There are a few reasons why writer-director Brad Bird decided to pick up the action of Incredibles 2 (out June 15) right where the first film ended (with the Incredibles facing off against the Underminer). On one hand, the climax of the 2004 film left more than enough unanswered questions to fuel the first act of Incredibles 2 — what the unleashing of their powers means for the kids, for instance, or how the family would react to Jack-Jack’s nascent powers, or even what the family’s very public coming-out of sorts means for the city’s banning of Supers.
But as Bird tells it, there is another significant reason why he made the specific choice to keep this hero train moving at the same speed: The Oscar-winning filmmaker doesn’t actually want you to notice the real-world time-lapse between films, and he certainly doesn’t want you to see, say, Dash and Violet in their 20s — in this film, or perhaps ever.
“To me, that’s a much more common idea, and I think that part of the intent of The Incredibles is to capture people and how their powers connected with the way they are at a certain age and their roles in the family,” says Bird. “That was actually kind of the ‘Aha!’ idea for me when I thought of the original film.”
In developing the concept for the original 2004 Incredibles, one of Bird’s first explorations was powers, the defining angle of the fantastical genre and a major barrier to crafting an original story within it. But by the end of the 20th century, almost 50 years removed from the genre’s peak creations, what else was there to innovate? “One visit to the comic-book shop for half an hour dissuaded me from thinking that I was ever going to invent some great new power,” laughs Bird. “I mean, every power known to man, somebody’s done somewhere. Even if a guy self-published 100 issues of Whatever-Man. So very quickly I realized that I didn’t care that much about the powers. What I did care about was that they were a family — and that was a very liberating idea.”
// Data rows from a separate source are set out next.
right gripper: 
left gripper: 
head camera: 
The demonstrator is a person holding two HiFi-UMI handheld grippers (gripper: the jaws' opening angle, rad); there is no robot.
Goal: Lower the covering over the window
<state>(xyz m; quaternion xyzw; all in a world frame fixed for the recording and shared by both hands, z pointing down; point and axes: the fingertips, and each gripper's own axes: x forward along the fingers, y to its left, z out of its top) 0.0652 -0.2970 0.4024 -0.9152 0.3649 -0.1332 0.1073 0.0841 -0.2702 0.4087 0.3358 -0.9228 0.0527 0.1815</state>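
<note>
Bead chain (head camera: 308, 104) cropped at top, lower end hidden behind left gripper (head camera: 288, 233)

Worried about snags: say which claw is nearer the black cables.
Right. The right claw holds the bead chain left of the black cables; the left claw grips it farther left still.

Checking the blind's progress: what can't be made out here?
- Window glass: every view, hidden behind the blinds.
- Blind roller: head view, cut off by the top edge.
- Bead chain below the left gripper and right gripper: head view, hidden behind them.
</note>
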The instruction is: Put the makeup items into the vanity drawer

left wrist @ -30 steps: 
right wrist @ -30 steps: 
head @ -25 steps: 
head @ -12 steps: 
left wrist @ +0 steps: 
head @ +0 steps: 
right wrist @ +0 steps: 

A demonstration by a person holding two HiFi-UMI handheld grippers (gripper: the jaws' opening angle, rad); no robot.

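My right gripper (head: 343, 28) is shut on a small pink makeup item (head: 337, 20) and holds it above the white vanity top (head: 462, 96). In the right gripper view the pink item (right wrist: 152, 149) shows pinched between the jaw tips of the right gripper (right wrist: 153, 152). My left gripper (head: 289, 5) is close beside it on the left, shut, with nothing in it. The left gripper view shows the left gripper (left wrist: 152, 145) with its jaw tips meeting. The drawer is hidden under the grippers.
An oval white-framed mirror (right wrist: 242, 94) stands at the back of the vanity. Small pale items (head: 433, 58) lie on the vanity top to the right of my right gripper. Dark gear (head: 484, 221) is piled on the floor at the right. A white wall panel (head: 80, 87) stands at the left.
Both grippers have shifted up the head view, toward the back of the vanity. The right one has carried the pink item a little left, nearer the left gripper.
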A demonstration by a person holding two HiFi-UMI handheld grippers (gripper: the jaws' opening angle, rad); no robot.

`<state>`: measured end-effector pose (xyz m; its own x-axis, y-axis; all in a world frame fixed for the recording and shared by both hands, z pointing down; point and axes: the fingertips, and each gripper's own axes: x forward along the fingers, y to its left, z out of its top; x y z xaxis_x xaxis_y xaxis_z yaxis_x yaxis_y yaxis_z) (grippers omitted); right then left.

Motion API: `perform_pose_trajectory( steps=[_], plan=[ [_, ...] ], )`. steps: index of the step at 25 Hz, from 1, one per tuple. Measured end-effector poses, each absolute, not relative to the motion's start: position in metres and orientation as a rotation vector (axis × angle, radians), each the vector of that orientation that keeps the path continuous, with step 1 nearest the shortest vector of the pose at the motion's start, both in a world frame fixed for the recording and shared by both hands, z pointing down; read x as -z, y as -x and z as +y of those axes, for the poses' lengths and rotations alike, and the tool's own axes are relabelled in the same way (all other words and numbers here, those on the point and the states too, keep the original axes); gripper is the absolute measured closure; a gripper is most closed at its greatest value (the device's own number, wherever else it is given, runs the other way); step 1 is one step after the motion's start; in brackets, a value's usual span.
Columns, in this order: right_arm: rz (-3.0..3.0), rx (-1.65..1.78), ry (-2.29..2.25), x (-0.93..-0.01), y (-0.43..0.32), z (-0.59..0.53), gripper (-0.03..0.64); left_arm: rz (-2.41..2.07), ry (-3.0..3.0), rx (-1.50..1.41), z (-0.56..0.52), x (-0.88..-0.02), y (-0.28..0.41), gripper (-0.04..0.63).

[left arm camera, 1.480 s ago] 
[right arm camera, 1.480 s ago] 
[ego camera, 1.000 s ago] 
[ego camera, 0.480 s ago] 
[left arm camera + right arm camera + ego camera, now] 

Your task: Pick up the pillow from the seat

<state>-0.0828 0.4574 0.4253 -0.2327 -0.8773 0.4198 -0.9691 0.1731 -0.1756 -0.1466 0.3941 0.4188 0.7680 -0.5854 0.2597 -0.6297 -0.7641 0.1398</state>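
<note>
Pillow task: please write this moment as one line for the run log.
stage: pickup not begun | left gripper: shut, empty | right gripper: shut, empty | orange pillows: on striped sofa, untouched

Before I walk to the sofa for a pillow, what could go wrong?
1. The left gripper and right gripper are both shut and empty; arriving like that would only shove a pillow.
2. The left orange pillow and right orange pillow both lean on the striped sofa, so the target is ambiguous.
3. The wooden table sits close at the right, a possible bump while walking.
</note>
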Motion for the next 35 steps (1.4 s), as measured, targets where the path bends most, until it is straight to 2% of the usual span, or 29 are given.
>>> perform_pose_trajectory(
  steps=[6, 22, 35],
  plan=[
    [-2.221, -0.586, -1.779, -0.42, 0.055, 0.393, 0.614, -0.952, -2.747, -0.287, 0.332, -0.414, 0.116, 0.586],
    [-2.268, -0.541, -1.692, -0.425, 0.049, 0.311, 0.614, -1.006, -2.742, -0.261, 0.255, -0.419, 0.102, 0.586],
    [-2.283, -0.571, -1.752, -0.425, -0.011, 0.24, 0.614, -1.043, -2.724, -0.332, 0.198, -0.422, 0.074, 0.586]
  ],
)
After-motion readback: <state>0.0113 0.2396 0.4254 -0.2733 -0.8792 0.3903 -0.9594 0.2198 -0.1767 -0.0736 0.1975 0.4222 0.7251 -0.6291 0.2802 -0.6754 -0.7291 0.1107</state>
Bird turned his attention to the manifestation of familial roles and the emotional crises and connections that are borne specifically because of them. In doing so, he cracked his power problem — and it more than explains why Incredibles 2 not only maintains the same age for its characters, but why the franchise will likely not dramatically age the family up in any near future. “Men were expected to be strong, so I made the dad super strong,” Bird recalls. “Mothers are pulled in 20 different directions at once, so I had her be elastic. Teenage girls are defensive and shy and insecure, so I made Violet invisible and gave her force fields. Ten-year-olds are energy balls, so I made Dash super fast. And babies are unknown! So Jack-Jack either has no powers, or every power in the universe, because babies are all about possibility.”
“So, if you age them up,” Bird continues, “then they’re just powers. And that’s not interesting.”
Narrative integrity aside, Incredibles 2 is also able to maintain the characters’ ages because of the unique advantages of animation, a medium that inherently unlocks a plethora of possibilities that other 14-year-in-the-making sequels can’t achieve. “Animation does not have to observe linear time the way live-action films do,” he notes. “As long as people’s voices are the same, the characters don’t need to age. I mean, just ask the people on The Simpsons. You can do it in animation, just as long as the voices don’t sound older.”
And that’s largely been the case for the voice cast, all of whom are reprising their roles — except for one. Young Huck Milner, who now plays the super-speedy Dash, joined the cast in lieu of the original actor, Spencer Fox, who, at 24 years old, no longer shares the same voice he did when he played a 10-year-old.
Okay, so maybe Bird couldn’t completely ignore the effects of time.